(Originally published 4/11/09)
My parents offered plenty of instruction, pointers and tips when I was learning to drive. Most valuable, however: "Never be the first car through an intersection."
Have you ever counted the cars that run red lights?
I've counted as many as six at once. But I never thought much about red-light cameras –- never, that is, until Mark Wandall.
I was living in Florida and working for the state House of Representatives in 2003 when Wandall, a Bradenton resident, left home to go to the store. His wife, Melissa, nine months pregnant with their daughter, stayed behind.
Mark was killed just a few blocks away by a woman who ran a red light.
Melissa began a tenacious public awareness campaign to get state lawmakers to allow the cameras.
Six years later, she's still working on it.
Red-light running is one of the worst public safety problems in America. The Insurance Institute for Highway Safety estimates that 800 people are killed and 165,000 are injured every year due to red-light running.
Eight hundred deaths -– 800 senseless, completely preventable deaths. Eight hundred families who shouldn't be without their loved ones.
My conservative friends recoil at the very mention of red-light cameras. It's an invasion of privacy, they say; Big Brother lurking on every corner.
I don't get that. The cameras don't record every car coming through the intersection; they have to be triggered by the offending one. And even then, they can photograph only the license plate.
But guess what? If you have a driver's license, Big Brother already has an awkward picture of you, anyway.
Some legal analysts argue that the evidence collected by red-light cameras cannot be used to enforce criminal penalties. They cite the Sixth Amendment, which guarantees the accused the right "to be confronted with the witnesses against him."
I don't buy it. Red-light cameras function as an extension of law enforcement, as sworn officers would if we had the human and financial resources to put a cop on every corner. They are electronic witnesses -– witnesses whose testimony can't be twisted or swayed.
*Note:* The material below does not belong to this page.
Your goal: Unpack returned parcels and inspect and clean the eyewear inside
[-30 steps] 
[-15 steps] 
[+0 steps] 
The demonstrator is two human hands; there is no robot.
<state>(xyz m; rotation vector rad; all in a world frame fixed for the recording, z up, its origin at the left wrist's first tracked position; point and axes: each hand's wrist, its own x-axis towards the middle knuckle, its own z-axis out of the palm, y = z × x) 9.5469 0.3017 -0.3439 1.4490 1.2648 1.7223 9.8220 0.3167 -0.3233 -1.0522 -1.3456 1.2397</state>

And evidence from unmanned surveillance cameras is readily used in criminal proceedings, sometimes as the only supplement to otherwise completely circumstantial cases. No apparent Sixth Amendment violations there.
In 2006, Miami Herald columnist Larry Lebowitz addressed the "more substantive constitutional concern about due process of law" raised by civil libertarians: Citations are automatically sent to the registered owner of the vehicle -- not necessarily the driver who ran the light.
Lebowitz noted, "The situation is akin to the citation that public agencies are issuing when drivers run through a tollbooth without a SunPass (an electronic transponder for tolls):" Either pay the fine, or rat out the offender.
Opponents say cameras are municipal cash cows, advanced by the insurance industry as a way to collect higher premiums (based on tickets) without providing more services.
So? The result -– safer roads –- is the same.
Nick Adenhart spent Wednesday night pitching six scoreless innings for the Los Angeles Angels. Adenhart, the Angels' top pitching prospect, had beaten a shoulder injury. At 22, he had a bright future and his whole life ahead of him.
Six hours later, he was killed by a man who ran a red light.
Why shouldn't we do everything we can to keep this from happening again?